TASK DESCRIPTION>
Only the lines below starting at the one containing "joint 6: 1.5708" and ending at the one containing "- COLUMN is" belong in the answer, each copied exactly.

DATA SEGMENT>
-=-=-=-=-

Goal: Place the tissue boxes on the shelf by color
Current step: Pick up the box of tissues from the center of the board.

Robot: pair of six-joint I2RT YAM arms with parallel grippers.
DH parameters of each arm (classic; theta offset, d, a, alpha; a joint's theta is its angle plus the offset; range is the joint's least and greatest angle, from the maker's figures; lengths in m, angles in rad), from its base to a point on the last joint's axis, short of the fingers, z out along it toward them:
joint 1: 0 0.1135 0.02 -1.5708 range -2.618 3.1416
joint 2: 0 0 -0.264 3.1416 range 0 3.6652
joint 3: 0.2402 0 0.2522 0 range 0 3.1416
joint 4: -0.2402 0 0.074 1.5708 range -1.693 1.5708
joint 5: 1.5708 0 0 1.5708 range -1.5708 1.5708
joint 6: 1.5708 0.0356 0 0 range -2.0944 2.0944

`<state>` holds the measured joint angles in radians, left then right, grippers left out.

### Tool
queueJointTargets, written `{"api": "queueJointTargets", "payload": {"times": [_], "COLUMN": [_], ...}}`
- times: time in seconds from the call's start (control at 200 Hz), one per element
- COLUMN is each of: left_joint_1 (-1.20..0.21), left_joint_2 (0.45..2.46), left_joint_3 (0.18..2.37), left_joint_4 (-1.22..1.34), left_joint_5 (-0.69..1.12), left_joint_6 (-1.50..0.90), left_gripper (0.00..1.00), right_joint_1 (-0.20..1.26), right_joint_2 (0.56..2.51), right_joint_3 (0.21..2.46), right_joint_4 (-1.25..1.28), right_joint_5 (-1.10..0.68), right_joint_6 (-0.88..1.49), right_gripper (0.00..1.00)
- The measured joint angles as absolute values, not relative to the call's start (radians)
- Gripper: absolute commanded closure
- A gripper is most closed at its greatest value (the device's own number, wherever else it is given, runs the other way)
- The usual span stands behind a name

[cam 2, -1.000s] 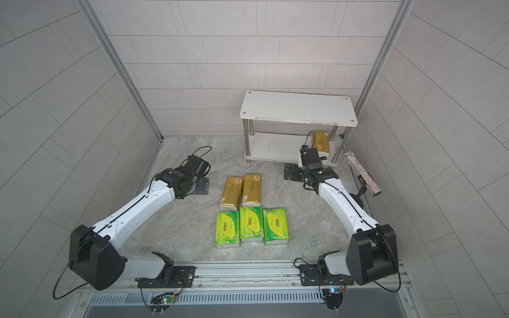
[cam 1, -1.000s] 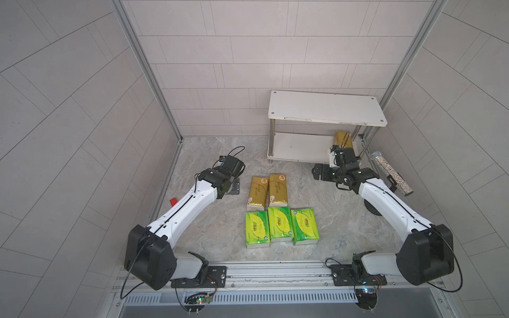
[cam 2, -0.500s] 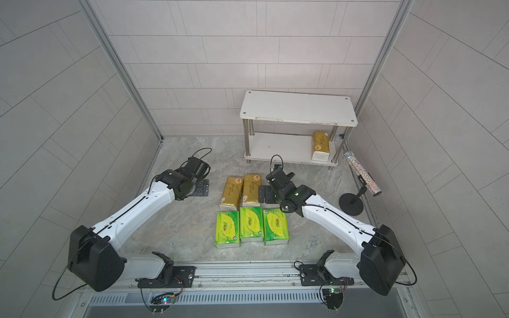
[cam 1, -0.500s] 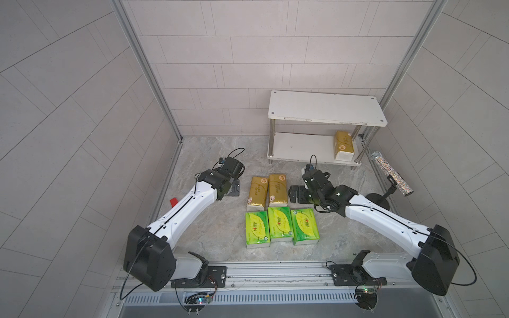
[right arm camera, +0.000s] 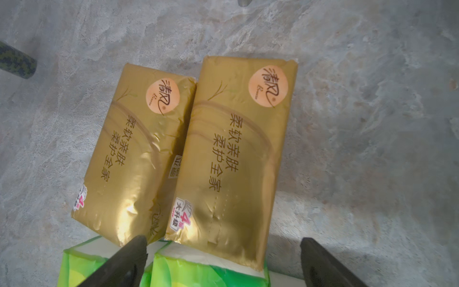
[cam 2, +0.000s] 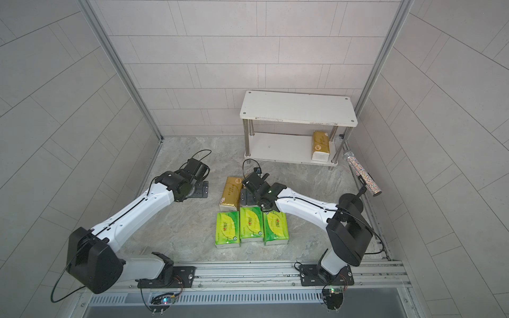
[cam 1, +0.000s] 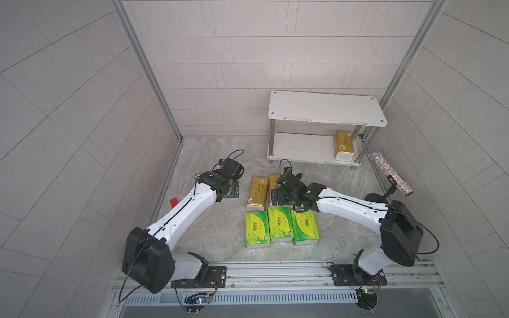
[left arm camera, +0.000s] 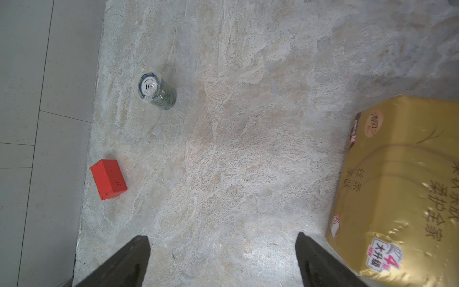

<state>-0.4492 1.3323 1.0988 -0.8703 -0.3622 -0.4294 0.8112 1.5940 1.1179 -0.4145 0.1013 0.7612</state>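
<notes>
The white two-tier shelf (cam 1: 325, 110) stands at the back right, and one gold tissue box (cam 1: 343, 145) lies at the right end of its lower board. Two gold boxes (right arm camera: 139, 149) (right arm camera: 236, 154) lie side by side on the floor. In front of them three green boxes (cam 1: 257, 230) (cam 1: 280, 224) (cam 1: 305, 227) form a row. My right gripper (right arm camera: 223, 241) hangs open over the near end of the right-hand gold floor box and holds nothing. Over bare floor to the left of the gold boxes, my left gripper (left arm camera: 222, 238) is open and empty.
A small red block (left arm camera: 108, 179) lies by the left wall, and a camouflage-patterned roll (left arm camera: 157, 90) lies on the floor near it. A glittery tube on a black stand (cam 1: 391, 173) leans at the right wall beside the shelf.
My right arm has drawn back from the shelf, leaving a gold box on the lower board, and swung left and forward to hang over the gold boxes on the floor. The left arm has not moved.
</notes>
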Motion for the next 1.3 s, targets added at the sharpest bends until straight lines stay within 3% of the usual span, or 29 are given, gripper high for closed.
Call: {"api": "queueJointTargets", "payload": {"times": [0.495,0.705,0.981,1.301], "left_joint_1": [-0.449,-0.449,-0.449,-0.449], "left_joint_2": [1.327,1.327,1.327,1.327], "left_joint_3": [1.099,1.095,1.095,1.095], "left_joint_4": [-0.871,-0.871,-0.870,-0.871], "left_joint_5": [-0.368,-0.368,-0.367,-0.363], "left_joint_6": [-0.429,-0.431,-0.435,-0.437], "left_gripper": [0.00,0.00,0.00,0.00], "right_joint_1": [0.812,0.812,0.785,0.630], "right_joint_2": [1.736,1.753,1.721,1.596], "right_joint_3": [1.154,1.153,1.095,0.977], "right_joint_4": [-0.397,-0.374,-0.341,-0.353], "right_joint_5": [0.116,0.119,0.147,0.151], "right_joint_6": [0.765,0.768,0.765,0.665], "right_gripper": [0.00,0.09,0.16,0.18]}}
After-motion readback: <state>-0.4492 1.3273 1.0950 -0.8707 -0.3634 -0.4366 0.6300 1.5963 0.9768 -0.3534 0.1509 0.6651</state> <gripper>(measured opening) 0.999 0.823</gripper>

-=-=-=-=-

WRITTEN SOLUTION>
joint 6: 1.5708 0.0356 0 0 range -2.0944 2.0944

`<state>` holds the measured joint angles in radians, left then right, grippers left out.

### Tool
queueJointTargets, written `{"api": "queueJointTargets", "payload": {"times": [_], "COLUMN": [_], ...}}`
- times: time in seconds from the call's start (control at 200 Hz), one per element
- COLUMN is each of: left_joint_1 (-1.20..0.21), left_joint_2 (0.45..2.46), left_joint_3 (0.18..2.37), left_joint_4 (-1.22..1.34), left_joint_5 (-0.69..1.12), left_joint_6 (-1.50..0.90), left_gripper (0.00..1.00), right_joint_1 (-0.20..1.26), right_joint_2 (0.56..2.51), right_joint_3 (0.21..2.46), right_joint_4 (-1.25..1.28), right_joint_5 (-1.10..0.68), right_joint_6 (-0.88..1.49), right_gripper (0.00..1.00)

The output given here is complete.